Several years ago we went to the Intrawest sales pitch.  We have three timeshares so usually the pitch is relativley low kay as they know we probably aren't buyers.  

We did this one for two free vests.  

The pitch was one of the lowest pressure ones we ever went on.  The woman had had a great day selling but a bad day personally so we ended up talking about children and everthing but buying a time share.  It was weird but a very peasant afternooon.  

Whistler is built on timeshares.  A lot of the condos have partial timeshares units in them.  I much prefer the full unit slaes pitches.

dan


----------



## BevL (Jun 15, 2006)

We were up there two years ago and did the Whiskijack presentation - don't know if they're still in active sales or not.  It was pretty low key - we were out in the allotted time and got some nice meal freebies.

Bev


----------



## T_R_Oglodyte (Jun 15, 2006)

MoeDan2727 said:
			
		

> Whistler is built on timeshares.  A lot of the condos have partial timeshares units in them.  I much prefer the full unit slaes pitches.
> 
> dan


Whistler is hardly built on timeshares. Timeshares are a trvial slice of the overall Whister rental market.

Whistler is built on condo and house *rentals*, though.  In most of the Village and Creekside areaa, property owners are prohibited from occupying their units for more than 30 days in summer and winter, and they are *obligated* to list their unit with a rental agency.
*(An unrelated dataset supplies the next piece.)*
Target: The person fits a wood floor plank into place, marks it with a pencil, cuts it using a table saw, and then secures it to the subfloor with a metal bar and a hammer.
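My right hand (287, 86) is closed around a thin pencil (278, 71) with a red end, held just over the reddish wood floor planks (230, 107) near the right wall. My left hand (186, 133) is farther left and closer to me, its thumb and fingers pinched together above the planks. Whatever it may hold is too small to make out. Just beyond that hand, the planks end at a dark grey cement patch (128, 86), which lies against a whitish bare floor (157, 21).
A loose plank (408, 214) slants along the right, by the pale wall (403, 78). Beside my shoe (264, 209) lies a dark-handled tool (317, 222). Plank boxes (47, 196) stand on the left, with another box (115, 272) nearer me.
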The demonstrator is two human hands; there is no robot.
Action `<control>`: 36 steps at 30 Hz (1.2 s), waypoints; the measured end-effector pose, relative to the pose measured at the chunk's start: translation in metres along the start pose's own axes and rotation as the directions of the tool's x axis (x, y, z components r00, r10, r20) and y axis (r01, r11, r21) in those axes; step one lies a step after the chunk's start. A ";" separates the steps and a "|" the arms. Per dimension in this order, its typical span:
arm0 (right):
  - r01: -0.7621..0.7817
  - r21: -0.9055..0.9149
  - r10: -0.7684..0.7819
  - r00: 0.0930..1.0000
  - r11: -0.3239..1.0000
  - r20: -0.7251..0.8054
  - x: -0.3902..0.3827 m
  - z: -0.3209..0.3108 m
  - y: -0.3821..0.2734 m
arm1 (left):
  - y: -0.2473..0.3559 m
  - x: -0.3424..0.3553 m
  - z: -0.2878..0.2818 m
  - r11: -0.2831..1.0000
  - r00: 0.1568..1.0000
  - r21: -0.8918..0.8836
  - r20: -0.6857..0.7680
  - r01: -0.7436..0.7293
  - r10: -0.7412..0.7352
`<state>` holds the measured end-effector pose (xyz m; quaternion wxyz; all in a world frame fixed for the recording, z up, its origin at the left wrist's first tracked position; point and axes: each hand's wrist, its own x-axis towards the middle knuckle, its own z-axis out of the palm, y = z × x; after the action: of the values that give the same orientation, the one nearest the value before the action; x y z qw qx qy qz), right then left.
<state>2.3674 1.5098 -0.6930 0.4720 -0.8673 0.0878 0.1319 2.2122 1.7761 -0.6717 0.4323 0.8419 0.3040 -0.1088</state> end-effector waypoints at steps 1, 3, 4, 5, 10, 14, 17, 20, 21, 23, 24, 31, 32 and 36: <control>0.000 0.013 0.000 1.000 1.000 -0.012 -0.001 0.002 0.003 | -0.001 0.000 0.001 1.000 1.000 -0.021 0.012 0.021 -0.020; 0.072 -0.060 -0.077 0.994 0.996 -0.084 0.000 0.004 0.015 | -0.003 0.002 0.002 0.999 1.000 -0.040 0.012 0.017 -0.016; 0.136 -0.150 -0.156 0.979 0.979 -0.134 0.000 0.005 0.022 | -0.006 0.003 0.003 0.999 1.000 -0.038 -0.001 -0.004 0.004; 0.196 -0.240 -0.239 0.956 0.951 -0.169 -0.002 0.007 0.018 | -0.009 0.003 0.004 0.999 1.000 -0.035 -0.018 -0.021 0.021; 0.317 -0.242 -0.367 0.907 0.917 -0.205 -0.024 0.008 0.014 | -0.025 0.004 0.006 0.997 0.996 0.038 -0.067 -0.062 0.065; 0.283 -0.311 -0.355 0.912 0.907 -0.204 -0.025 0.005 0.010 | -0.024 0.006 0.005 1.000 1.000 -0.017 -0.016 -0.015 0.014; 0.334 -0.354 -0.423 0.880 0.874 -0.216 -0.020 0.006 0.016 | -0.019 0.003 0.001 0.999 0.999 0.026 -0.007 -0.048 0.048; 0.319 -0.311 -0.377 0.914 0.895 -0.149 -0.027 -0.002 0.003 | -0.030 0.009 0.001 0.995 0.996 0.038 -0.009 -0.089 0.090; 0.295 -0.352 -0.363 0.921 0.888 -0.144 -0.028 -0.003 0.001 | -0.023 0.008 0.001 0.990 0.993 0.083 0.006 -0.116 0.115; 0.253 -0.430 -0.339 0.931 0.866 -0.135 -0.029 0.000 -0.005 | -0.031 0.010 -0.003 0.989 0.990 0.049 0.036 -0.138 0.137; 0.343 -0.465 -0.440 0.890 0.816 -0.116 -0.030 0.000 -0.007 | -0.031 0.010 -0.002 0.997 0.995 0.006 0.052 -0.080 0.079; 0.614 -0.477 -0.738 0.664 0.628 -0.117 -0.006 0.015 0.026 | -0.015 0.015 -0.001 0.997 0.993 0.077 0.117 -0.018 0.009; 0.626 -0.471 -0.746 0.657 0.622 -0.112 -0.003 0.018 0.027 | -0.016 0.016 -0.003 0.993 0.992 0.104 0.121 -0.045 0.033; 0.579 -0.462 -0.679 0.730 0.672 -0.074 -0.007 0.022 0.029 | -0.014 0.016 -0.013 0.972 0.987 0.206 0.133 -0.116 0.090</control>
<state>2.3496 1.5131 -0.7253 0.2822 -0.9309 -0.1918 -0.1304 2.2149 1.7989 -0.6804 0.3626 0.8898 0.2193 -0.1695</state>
Those policiies ensure that condo units are almost fully occupied during peak seasons and that there is a lively rental market.

For awhile we owned a Whsitler timeshare.  One of the key reasons I sold is that it was so easy and cheap to rent in Whistler.


----------



## Bill4728 (Jun 16, 2006)

As owners of both the Mountainside and Intrawest, I feel I can speak on this subject.  Whiskey jack is the 900 lb gorilla in Whistler. They own most of the TS in the city. They sell only fixed week and sell them for alot of money. BUT they only buy a couple (to a majority) of units in a building so the whole building isn't Whiskey Jack. This, I see as a problem. 

Club Intrawest has a truely great resort, but it's only one CI resort in Whistler. The whistler location is buzy because most Club members want Whistler and there is a limited number of rooms.

Mountainside has a great location but is small. Shell will push its opening in Mountainside, to sell points which need to be used in their other locations. Shell resales are ~$1/pt but shell is selling for 3-4 times that.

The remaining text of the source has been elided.